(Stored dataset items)
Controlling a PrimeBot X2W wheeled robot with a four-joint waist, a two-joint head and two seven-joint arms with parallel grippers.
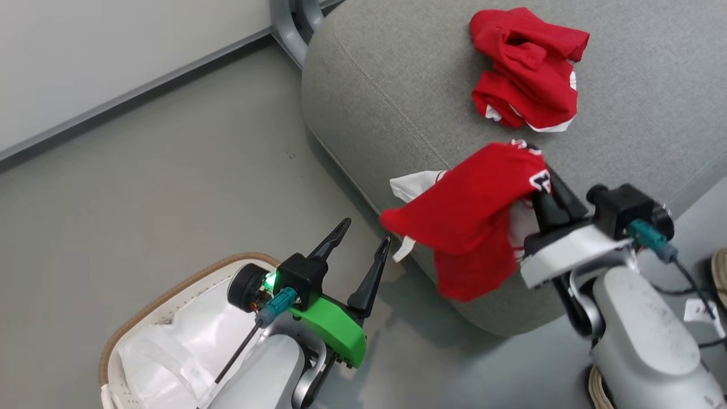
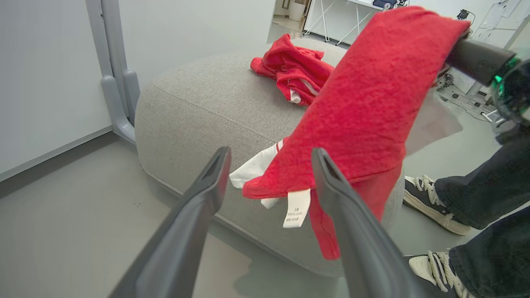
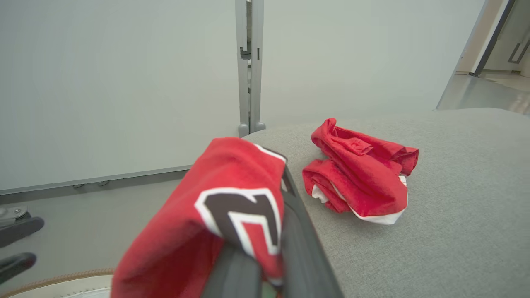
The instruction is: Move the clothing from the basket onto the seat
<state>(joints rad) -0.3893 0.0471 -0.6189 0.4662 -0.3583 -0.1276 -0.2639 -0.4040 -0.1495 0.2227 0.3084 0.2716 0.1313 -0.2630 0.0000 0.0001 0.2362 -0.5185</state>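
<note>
While my clamped right gripper [image 1: 548, 182] dangles the red fabric garment [image 1: 471, 221] past the edge of the grey upholstered seat [image 1: 397, 96], releasing now likely drops it floorward; left gripper [image 1: 367, 230] spread, empty.

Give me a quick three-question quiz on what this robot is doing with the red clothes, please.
1. True or false: the left hand is open and empty.
2. Where does the crumpled red garment lie? A) on the floor B) on the grey seat C) in the left hand
3. Which hand grips the red numbered jersey?
Key: 1 true; 2 B; 3 the right hand, shut on it.
</note>
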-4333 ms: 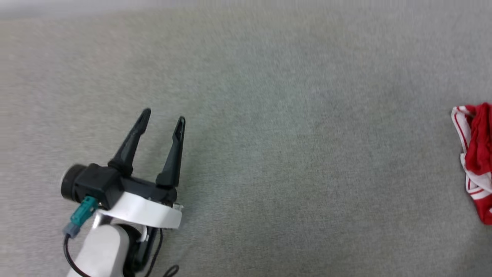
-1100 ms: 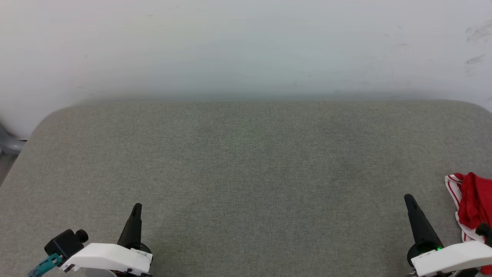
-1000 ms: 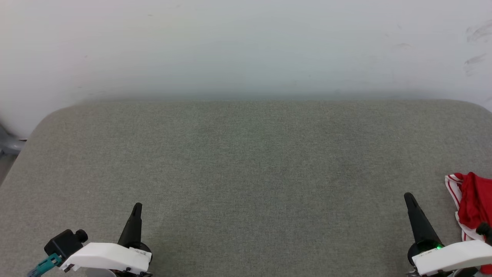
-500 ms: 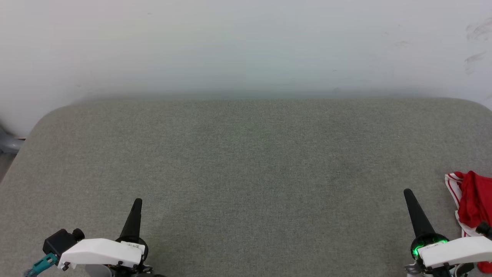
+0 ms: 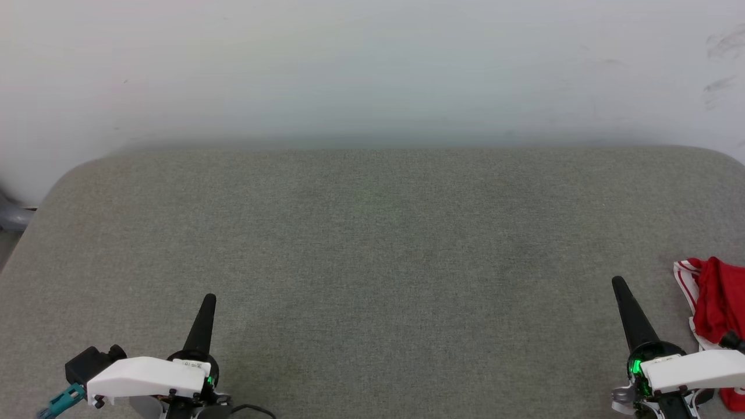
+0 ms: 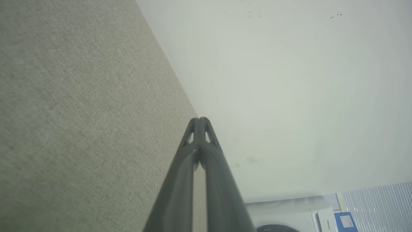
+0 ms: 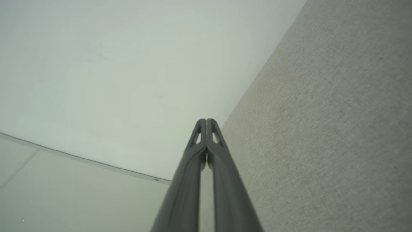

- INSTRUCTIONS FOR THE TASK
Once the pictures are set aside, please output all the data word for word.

- SOLUTION FOR THIS TASK
Controlling a PrimeBot X2W wheeled robot with a four-joint waist, a two-joint head and two seven-joint arms with parallel grippers.
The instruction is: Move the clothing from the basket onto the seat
<state>(joints rad) -0.3893 0.0471 -0.6189 0.4662 -0.3583 -0.1276 -0.2639 -0.4040 -0.1495 0.2227 0.3084 0.2716 0.1313 -0.2630 0.0000 0.0001 0.2362 -0.5185</state>
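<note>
While my clamped right gripper [image 1: 548, 182] dangles the red fabric garment [image 1: 471, 221] past the edge of the grey upholstered seat [image 1: 397, 96], releasing now likely drops it floorward; left gripper [image 1: 367, 230] spread, empty.

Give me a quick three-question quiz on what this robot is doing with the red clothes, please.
1. True or false: the left hand is open and empty.
2. Where does the crumpled red garment lie? A) on the floor B) on the grey seat C) in the left hand
3. Which hand grips the red numbered jersey?
Key: 1 true; 2 B; 3 the right hand, shut on it.
</note>
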-4333 ms: 
-1100 ms: 
-1000 ms: 
-500 ms: 
+0 ms: 
+0 ms: 
+0 ms: 

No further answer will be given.